INSTRUCTIONS TO FOLLOW: Line by line, copy out the entries exactly and leave the pictures behind.

(Items listed in a dataset)
══════════════════════════════
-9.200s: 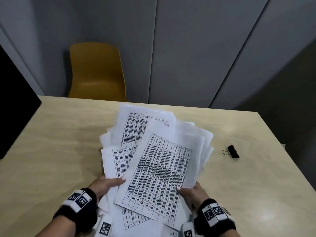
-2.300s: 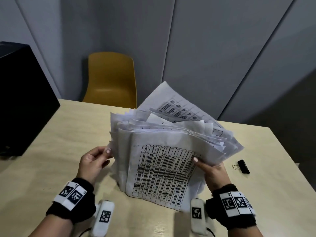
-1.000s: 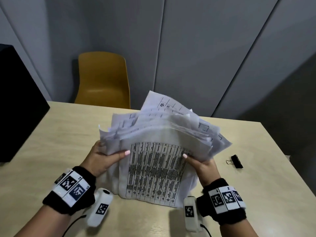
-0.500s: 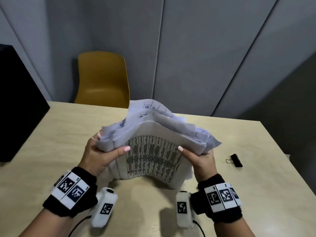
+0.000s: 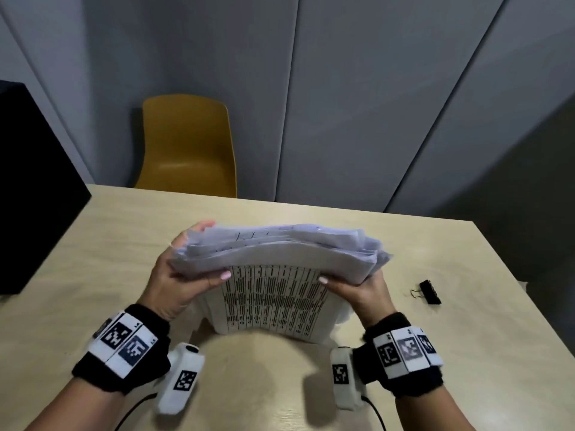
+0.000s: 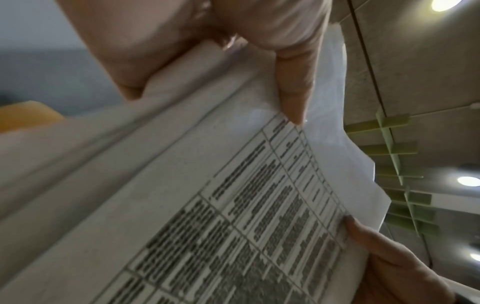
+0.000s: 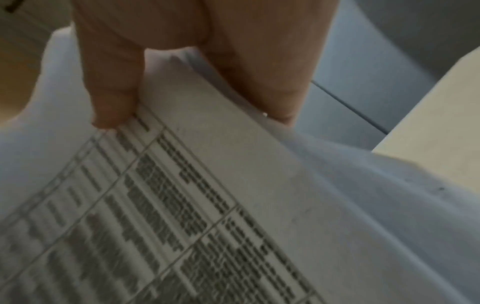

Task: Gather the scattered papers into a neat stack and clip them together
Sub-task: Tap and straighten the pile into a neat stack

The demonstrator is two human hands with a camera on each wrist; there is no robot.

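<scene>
The table is pale wood and carries everything here; a yellow chair stands behind its far edge, and a black box sits at its left end. No tray, bin or box of any kind holds the task's things: they are in the hands or lie on the bare tabletop.

The papers are gathered into one thick bundle standing on its lower edge on the table, in front of the person and about midway across. The long axis of the bundle runs left to right. The printed face, a grid of dark text, looks toward the person, and the upper part curls away toward the chair. The edges on top are ragged, with sheets stepped and jutting at both ends, more so on the right.

The left hand grips the bundle's upper left corner, thumb across the printed front, fingers wrapped behind. The right hand grips the upper right corner the same way, thumb on the front, fingers behind the sheets. The bundle thus lies between the two hands, its lower edge below and ahead of the wrists.

The clip, a small black binder clip with wire handles, lies on the table to the right of the right hand, apart from it and from the papers. Its long axis runs near to far, handles pointing left.
</scene>
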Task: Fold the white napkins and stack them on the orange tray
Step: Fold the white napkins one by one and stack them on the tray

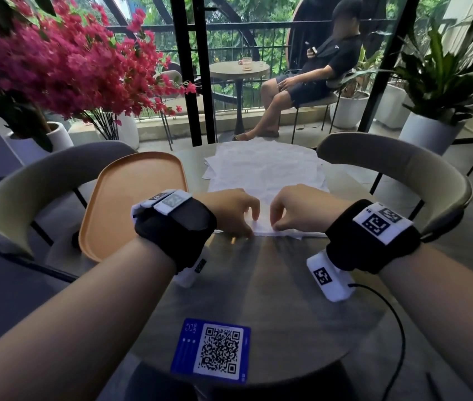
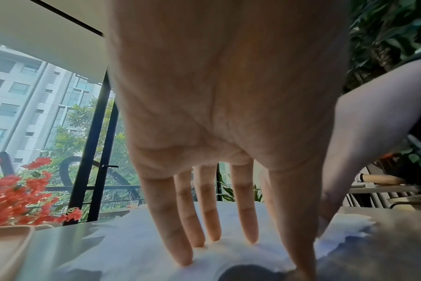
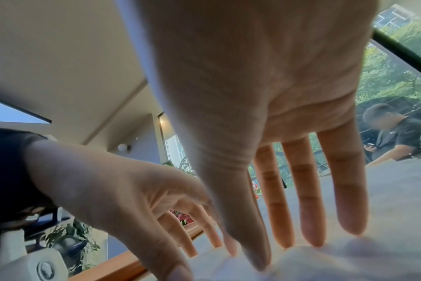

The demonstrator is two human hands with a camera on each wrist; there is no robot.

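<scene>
A loose pile of flat white napkins [image 1: 267, 169] lies on the round table, past its middle. To its left sits the orange tray [image 1: 131, 204], with nothing on it. Both hands are at the near edge of the top napkin. My left hand [image 1: 244, 224] has straight fingers [image 2: 199, 228] whose tips press down on the white napkin [image 2: 132, 247]. The right hand [image 1: 277, 218] is close beside it, its fingertips [image 3: 310, 237] also resting on the napkin [image 3: 349, 256]. Neither hand has paper curled in its grasp. The tray rim [image 3: 123, 266] shows behind the left hand.
A blue QR-code card [image 1: 215, 350] lies on the grey table [image 1: 273, 285] near me. Curved chairs stand at the left [image 1: 27, 192] and right [image 1: 403, 169]. Pink flowers [image 1: 56, 68] rise at far left. A person [image 1: 316, 76] sits on the balcony beyond.
</scene>
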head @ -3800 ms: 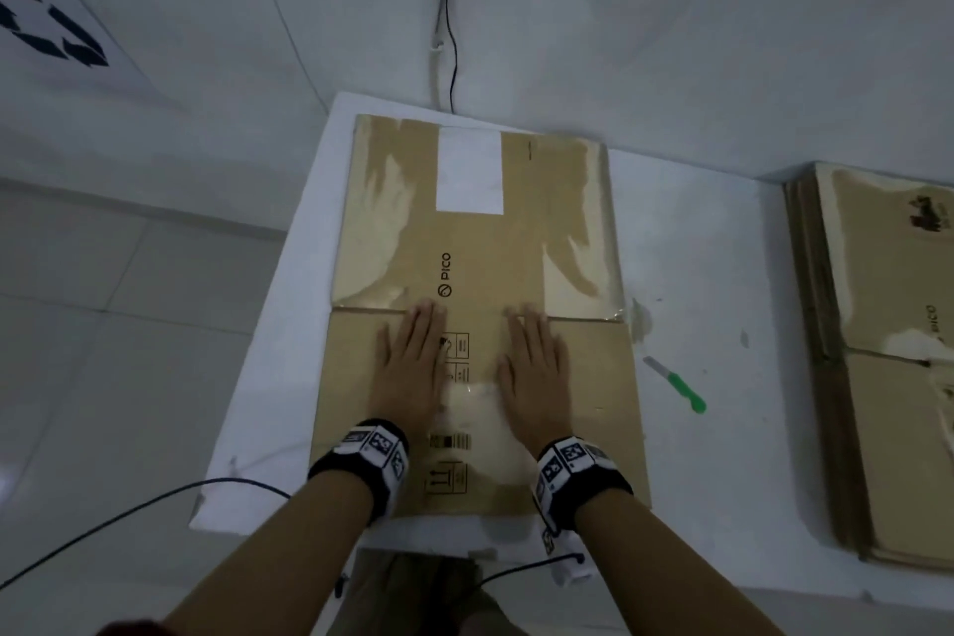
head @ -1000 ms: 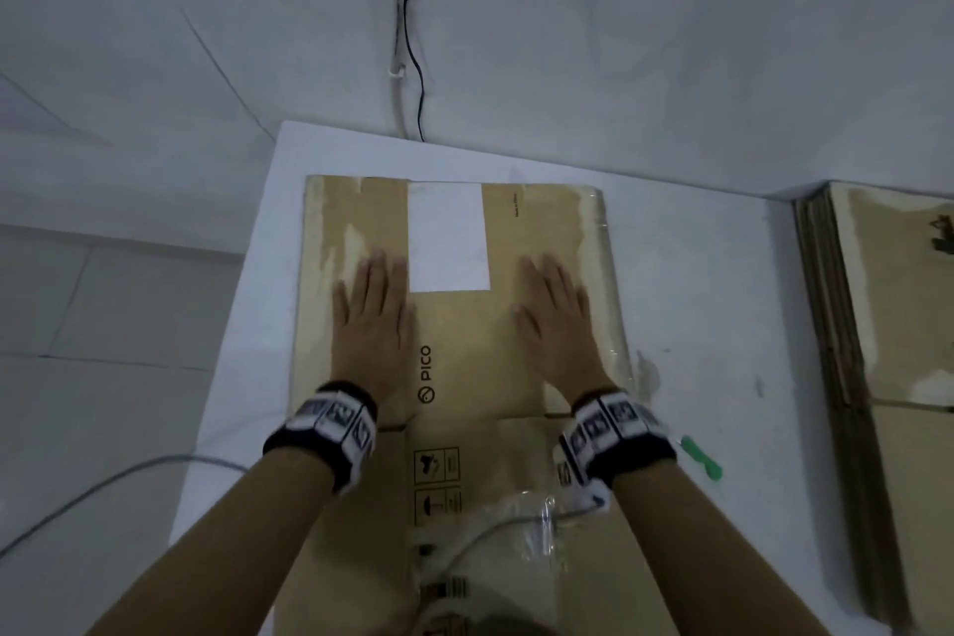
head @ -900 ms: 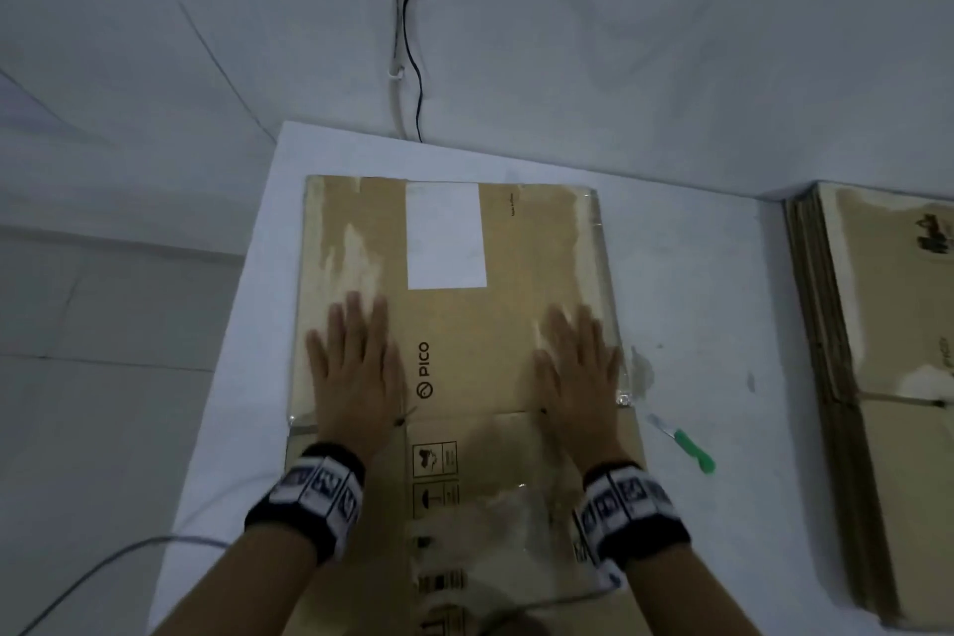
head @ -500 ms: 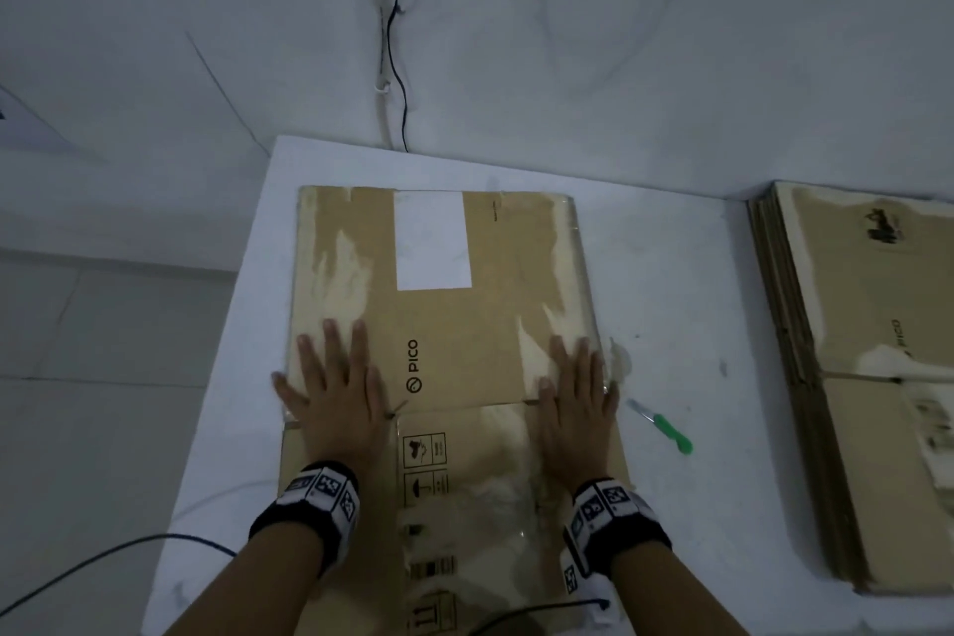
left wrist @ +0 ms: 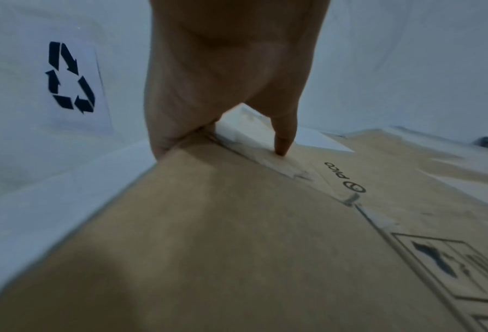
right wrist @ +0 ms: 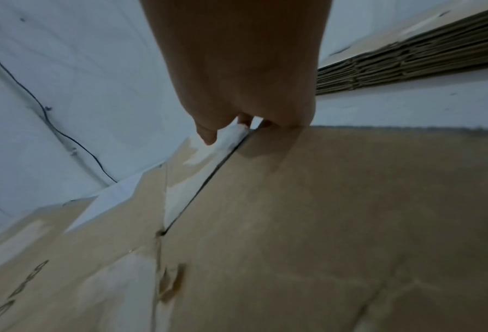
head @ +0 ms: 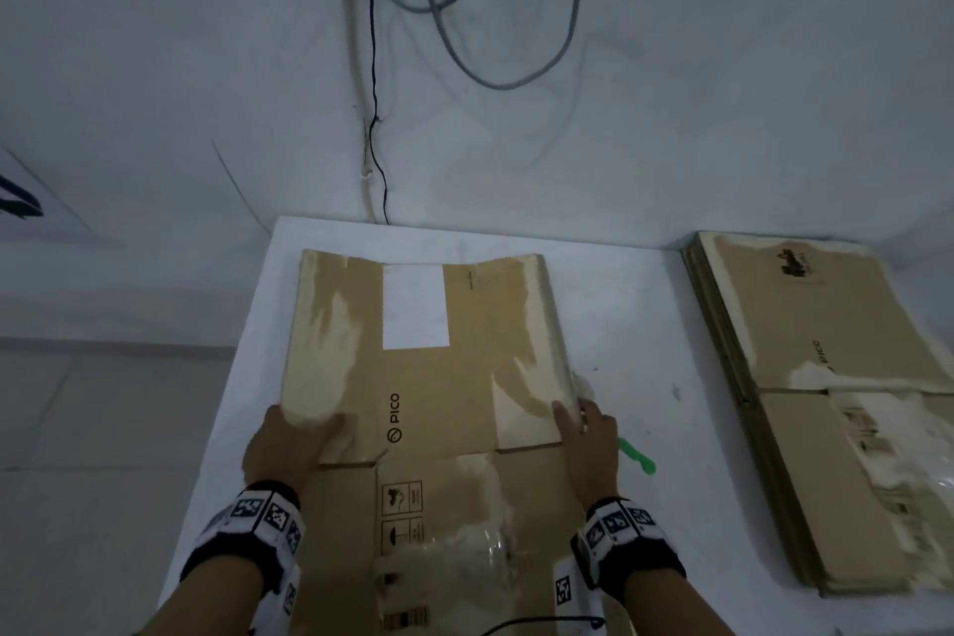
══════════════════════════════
EXPECTED ANSWER:
-9.200s: 
-2.300s: 
-1.000s: 
-0.500s: 
+0.000s: 
+0.000s: 
+0.000s: 

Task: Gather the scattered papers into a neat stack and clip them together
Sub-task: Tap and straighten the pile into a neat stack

The demonstrator is two human hands with a camera on each wrist; there is no robot.

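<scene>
The table is pale wood and carries everything here; a yellow chair stands behind its far edge, and a black box sits at its left end. No tray, bin or box of any kind holds the task's things: they are in the hands or lie on the bare tabletop.

The papers are gathered into one thick bundle standing on its lower edge on the table, in front of the person and about midway across. The long axis of the bundle runs left to right. The printed face, a grid of dark text, looks toward the person, and the upper part curls away toward the chair. The edges on top are ragged, with sheets stepped and jutting at both ends, more so on the right.

The left hand grips the bundle's upper left corner, thumb across the printed front, fingers wrapped behind. The right hand grips the upper right corner the same way, thumb on the front, fingers behind the sheets. The bundle thus lies between the two hands, its lower edge below and ahead of the wrists.

The clip, a small black binder clip with wire handles, lies on the table to the right of the right hand, apart from it and from the papers. Its long axis runs near to far, handles pointing left.
</scene>
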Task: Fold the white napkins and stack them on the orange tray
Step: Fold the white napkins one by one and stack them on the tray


The demonstrator is two human hands with a camera on each wrist; there is no robot.

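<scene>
A loose pile of flat white napkins [image 1: 267, 169] lies on the round table, past its middle. To its left sits the orange tray [image 1: 131, 204], with nothing on it. Both hands are at the near edge of the top napkin. My left hand [image 1: 244, 224] has straight fingers [image 2: 199, 228] whose tips press down on the white napkin [image 2: 132, 247]. The right hand [image 1: 277, 218] is close beside it, its fingertips [image 3: 310, 237] also resting on the napkin [image 3: 349, 256]. Neither hand has paper curled in its grasp. The tray rim [image 3: 123, 266] shows behind the left hand.
A blue QR-code card [image 1: 215, 350] lies on the grey table [image 1: 273, 285] near me. Curved chairs stand at the left [image 1: 27, 192] and right [image 1: 403, 169]. Pink flowers [image 1: 56, 68] rise at far left. A person [image 1: 316, 76] sits on the balcony beyond.
</scene>
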head @ -3800 ms: 
head @ -1000 ms: 
head @ -900 ms: 
head @ -500 ms: 
left wrist @ +0 ms: 
right wrist @ +0 ms: 
head @ +0 ms: 

This exercise is now done.